Today I would like to share with you on a humble collection of street photographs I made of the Thieves' Market in Sungei Road. Coming 2017, this flea market has to make way for the new Jalan Besar MRT station which will be due completion soon. No exact date is announced by National Environment Agency (NEA) at the moment of posting this blog.
Make the jump to view the last glory days of the flea market scenes.
Sungei Road is located between Jalan Besar and the Rochor Canal Road. The Singapore Ice Works, built in the 1930s and situated near the road, was formerly an important supplier of ice blocks, which is why that area is also fondly known as Gek Sng Kio, which literally means Frosted Bridge, by the local Hokkiens and Teochews. The factory was torn down in the mid-eighties after its land was acquired by the authority for redevelopment.
But it is the famous Thieves’ Market, instead of the ice manufacturing factory, that gives Singaporeans the deepest impression about Sungei Road. Established since 1930s, the flea market sells almost everything that ranges from second hand clothing and shoes, audio/video tapes, books, old coins and notes, watches to used cameras, handphones and other electronic items.
The glory days of Sungei Road Thieves’ Market were perhaps in the fifties and sixties, where there could be more than 200 competing peddlers and a huge range of old products. By the seventies, the flea market declined as the government tried to remove vendors and peddlers off the streets.
In 1994, the market was once again cleared by the government who intended to develop the region around Rochor Canal. Somehow, the market was able to make their second revival, and became even more thriving as time went by.

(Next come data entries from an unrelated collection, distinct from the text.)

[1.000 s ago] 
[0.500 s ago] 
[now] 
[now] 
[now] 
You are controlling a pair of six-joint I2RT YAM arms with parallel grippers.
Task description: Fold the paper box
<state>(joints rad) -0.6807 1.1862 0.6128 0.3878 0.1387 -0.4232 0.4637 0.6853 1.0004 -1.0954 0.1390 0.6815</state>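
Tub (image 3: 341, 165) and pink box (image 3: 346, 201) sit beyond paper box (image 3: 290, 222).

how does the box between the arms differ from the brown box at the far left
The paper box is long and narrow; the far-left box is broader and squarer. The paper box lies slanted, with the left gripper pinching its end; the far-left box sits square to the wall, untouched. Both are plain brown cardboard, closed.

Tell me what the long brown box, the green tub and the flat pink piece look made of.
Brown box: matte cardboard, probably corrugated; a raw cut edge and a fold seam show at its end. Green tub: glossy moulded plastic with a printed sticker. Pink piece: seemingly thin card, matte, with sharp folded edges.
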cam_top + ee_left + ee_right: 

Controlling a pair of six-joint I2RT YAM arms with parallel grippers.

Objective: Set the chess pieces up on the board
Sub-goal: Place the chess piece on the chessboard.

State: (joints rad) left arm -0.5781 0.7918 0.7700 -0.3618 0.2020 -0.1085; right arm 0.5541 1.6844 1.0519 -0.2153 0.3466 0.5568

By 2011, its size has been reduced to facilitate the construction of the upcoming Jalan Besar MRT train station. Today the flea market operates largely on Pasar Lane, Larut Road and Pitt Street, which are the minor roads off Sungei Road.
Deadline was given by the National Environment Agency (NEA) to the vendors, or hawkers there, many of whom are in their 70s and 80s, to cease operations by the end of 2016. The hawkers’ predicament has left them in the lurch, with an uncertain future, and for the past three years they have been trying to seek clarity from the authorities, to no avail.